(Exercise): Your answer should be the full data, transcribed exactly, with no pictures in it.

(Data segment):
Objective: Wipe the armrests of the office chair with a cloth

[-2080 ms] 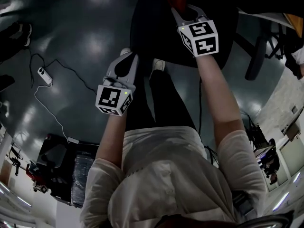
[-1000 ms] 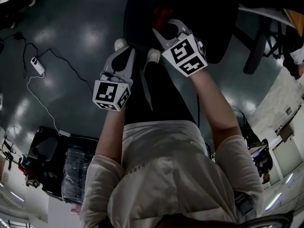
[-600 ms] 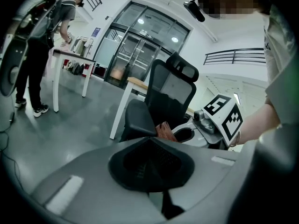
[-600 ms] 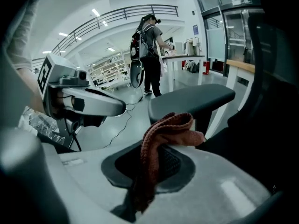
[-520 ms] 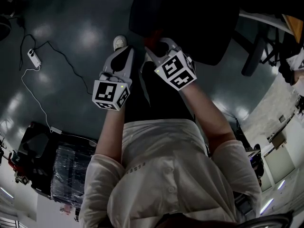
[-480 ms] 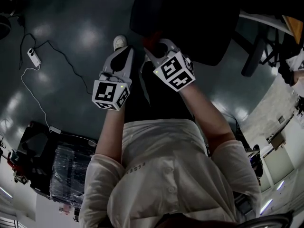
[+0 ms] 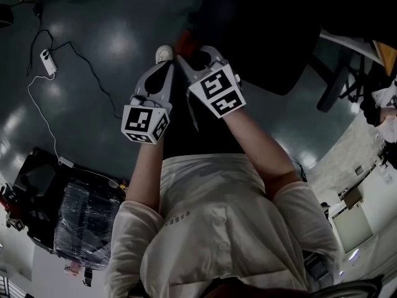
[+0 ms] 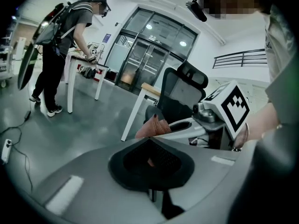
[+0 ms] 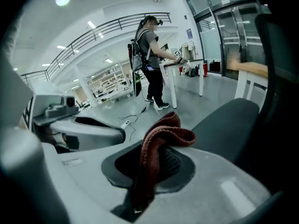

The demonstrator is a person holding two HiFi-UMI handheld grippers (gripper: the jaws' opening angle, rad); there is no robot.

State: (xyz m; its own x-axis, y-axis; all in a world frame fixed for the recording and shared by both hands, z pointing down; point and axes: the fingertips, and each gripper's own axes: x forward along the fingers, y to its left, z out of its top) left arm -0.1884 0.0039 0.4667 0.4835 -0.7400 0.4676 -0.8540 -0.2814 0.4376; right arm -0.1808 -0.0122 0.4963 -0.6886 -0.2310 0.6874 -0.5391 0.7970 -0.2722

(Your solution):
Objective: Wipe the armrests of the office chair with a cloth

[-2080 ms] 
[-1000 ms] 
[-600 ms] 
[-600 ms] 
[-520 ms] 
[-480 ms] 
[+0 ms] 
[+0 ms] 
[+0 ms] 

The demonstrator is a person holding two HiFi-UMI handheld grippers (gripper: the jaws' opening angle, rad); there is no robot.

State: (xyz m; its own x-axis, y-axis; all in a world frame fixed for the recording and shared by both hands, z pointing down; point and axes: the fingertips, and each gripper's own axes: x forward along the fingers, y to its left, z out of its top) left arm -0.1884 0.0039 0.4667 0.4835 -0.7400 0.4676 -0.8540 -0.2814 0.4376; right arm -0.1808 -0.0122 0.4963 -0.6886 -0.2310 0.6874 -0.5391 0.7970 -0.2722

This output requires nothing further.